Directions — Write out the data in full, exactly as shown.

---

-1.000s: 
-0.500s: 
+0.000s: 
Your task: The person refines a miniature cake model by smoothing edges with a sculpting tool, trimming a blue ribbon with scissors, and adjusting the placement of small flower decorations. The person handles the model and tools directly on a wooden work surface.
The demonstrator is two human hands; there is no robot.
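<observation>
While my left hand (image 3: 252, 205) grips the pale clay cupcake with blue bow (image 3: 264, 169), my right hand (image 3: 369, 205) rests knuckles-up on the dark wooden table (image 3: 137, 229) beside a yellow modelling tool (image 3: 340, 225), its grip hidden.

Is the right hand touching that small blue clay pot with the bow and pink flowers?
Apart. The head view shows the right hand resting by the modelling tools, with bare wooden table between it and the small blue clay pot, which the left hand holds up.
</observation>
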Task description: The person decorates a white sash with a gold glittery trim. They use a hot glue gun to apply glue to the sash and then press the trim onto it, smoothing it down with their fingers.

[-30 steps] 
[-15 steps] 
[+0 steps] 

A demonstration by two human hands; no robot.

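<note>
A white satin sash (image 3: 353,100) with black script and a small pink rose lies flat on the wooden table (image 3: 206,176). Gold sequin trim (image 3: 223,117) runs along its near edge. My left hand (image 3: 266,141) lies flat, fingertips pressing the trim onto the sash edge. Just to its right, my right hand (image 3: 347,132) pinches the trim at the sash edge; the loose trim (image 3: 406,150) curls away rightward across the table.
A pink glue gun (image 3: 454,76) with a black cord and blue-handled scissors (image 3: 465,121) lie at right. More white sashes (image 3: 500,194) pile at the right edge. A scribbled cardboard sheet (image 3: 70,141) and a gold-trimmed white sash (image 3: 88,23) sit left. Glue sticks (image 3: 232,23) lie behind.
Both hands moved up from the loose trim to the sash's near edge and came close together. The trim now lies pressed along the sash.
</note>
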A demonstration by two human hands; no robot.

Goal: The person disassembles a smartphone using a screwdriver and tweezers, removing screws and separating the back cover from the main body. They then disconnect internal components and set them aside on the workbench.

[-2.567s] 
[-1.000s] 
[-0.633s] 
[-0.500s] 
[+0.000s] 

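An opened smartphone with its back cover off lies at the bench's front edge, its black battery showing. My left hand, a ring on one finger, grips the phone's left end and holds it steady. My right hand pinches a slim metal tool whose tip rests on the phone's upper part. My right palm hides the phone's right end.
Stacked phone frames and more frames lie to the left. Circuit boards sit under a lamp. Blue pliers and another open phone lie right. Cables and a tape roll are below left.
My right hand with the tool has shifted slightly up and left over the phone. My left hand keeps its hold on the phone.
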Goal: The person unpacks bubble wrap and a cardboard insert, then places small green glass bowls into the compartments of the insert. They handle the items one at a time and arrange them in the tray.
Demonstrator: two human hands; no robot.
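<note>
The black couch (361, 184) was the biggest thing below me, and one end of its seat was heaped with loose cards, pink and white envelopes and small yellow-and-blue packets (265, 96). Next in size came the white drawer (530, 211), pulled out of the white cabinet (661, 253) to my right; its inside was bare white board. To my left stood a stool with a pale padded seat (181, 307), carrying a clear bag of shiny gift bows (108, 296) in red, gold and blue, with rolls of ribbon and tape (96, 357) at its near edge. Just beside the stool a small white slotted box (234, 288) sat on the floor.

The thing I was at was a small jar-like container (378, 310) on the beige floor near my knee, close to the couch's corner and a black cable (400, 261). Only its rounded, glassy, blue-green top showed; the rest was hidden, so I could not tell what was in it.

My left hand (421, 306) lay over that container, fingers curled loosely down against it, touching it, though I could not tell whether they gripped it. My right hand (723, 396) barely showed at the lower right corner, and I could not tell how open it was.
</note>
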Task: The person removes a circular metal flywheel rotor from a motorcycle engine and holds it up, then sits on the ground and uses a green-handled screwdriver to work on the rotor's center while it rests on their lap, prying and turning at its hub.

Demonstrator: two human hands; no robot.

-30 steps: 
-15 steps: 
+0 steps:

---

Solution to this problem —
-1.000s: 
-0.500s: 
+0.000s: 
Your task: The person refines a miniature cake model by smoothing edges with a sculpting tool, trimming a blue ribbon with scissors, and adjusting the placement of small flower decorations. The person handles the model and tools directly on a wooden work surface.
The demonstrator is two human hands; there is no robot.
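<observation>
While my left hand (image 3: 252, 205) grips the pale clay cupcake with blue bow (image 3: 264, 169), my right hand (image 3: 369, 205) rests knuckles-up on the dark wooden table (image 3: 137, 229) beside a yellow modelling tool (image 3: 340, 225), its grip hidden.

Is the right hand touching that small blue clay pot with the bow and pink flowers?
Apart. The head view shows the right hand resting by the modelling tools, with bare wooden table between it and the small blue clay pot, which the left hand holds up.
</observation>
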Task description: The person decorates a white sash with a gold glittery trim. They use a hot glue gun to apply glue to the sash and then press the trim onto it, smoothing it down with their fingers.

[-30 steps] 
[-15 steps] 
[+0 steps] 

A demonstration by two human hands; no robot.

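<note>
A white satin sash (image 3: 353,100) with black script and a small pink rose lies flat on the wooden table (image 3: 206,176). Gold sequin trim (image 3: 223,117) runs along its near edge. My left hand (image 3: 266,141) lies flat, fingertips pressing the trim onto the sash edge. Just to its right, my right hand (image 3: 347,132) pinches the trim at the sash edge; the loose trim (image 3: 406,150) curls away rightward across the table.
A pink glue gun (image 3: 454,76) with a black cord and blue-handled scissors (image 3: 465,121) lie at right. More white sashes (image 3: 500,194) pile at the right edge. A scribbled cardboard sheet (image 3: 70,141) and a gold-trimmed white sash (image 3: 88,23) sit left. Glue sticks (image 3: 232,23) lie behind.
Both hands moved up from the loose trim to the sash's near edge and came close together. The trim now lies pressed along the sash.
</note>
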A demonstration by two human hands; no robot.

Goal: The person disassembles a smartphone using a screwdriver and tweezers, removing screws and separating the back cover from the main body. They then disconnect internal components and set them aside on the workbench.

[-2.567s] 
[-1.000s] 
[-0.633s] 
[-0.500s] 
[+0.000s] 

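An opened smartphone with its back cover off lies at the bench's front edge, its black battery showing. My left hand, a ring on one finger, grips the phone's left end and holds it steady. My right hand pinches a slim metal tool whose tip rests on the phone's upper part. My right palm hides the phone's right end.
Stacked phone frames and more frames lie to the left. Circuit boards sit under a lamp. Blue pliers and another open phone lie right. Cables and a tape roll are below left.
My right hand with the tool has shifted slightly up and left over the phone. My left hand keeps its hold on the phone.
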Goal: The person unpacks bubble wrap and a cardboard insert, then places small green glass bowls into the compartments of the insert. They handle the items one at a time and arrange them in the tray.
Demonstrator: two human hands; no robot.
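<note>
The black couch (361, 184) was the biggest thing below me, and one end of its seat was heaped with loose cards, pink and white envelopes and small yellow-and-blue packets (265, 96). Next in size came the white drawer (530, 211), pulled out of the white cabinet (661, 253) to my right; its inside was bare white board. To my left stood a stool with a pale padded seat (181, 307), carrying a clear bag of shiny gift bows (108, 296) in red, gold and blue, with rolls of ribbon and tape (96, 357) at its near edge. Just beside the stool a small white slotted box (234, 288) sat on the floor.

The thing I was at was a small jar-like container (378, 310) on the beige floor near my knee, close to the couch's corner and a black cable (400, 261). Only its rounded, glassy, blue-green top showed; the rest was hidden, so I could not tell what was in it.

My left hand (421, 306) lay over that container, fingers curled loosely down against it, touching it, though I could not tell whether they gripped it. My right hand (723, 396) barely showed at the lower right corner, and I could not tell how open it was.
</note>
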Task: The person removes a circular metal flywheel rotor from a motorcycle engine and holds it up, then sits on the ground and uses a green-handled screwdriver to work on the rotor's center while it rests on their lap, prying and turning at its hub.

Demonstrator: two human hands; no robot.

-30 steps: 
-15 steps: 
+0 steps:

Nothing else belongs in this output.